**Exercise description**
Quote the lines of the data below verbatim, beginning at the line that contains "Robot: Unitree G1" and ending at the last line, both included, and excluding pictures.

**Data provided**
^^^^^^^^

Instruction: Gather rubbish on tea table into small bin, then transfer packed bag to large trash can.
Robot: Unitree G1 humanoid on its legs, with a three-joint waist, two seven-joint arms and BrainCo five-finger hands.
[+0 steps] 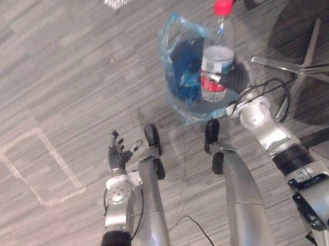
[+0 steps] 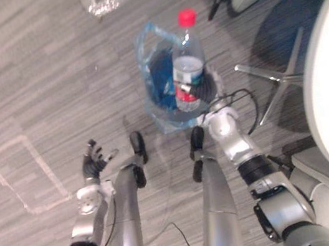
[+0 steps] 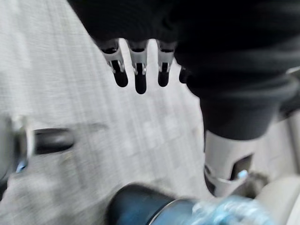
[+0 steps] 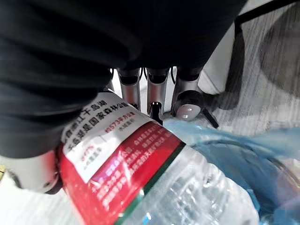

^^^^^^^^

**The completed task**
Robot: Unitree G1 humanoid on its legs, with a three-joint waist, two seven-joint arms and BrainCo five-finger hands.
[+0 steps] 
[+0 steps] 
[+0 steps] 
[+0 steps] 

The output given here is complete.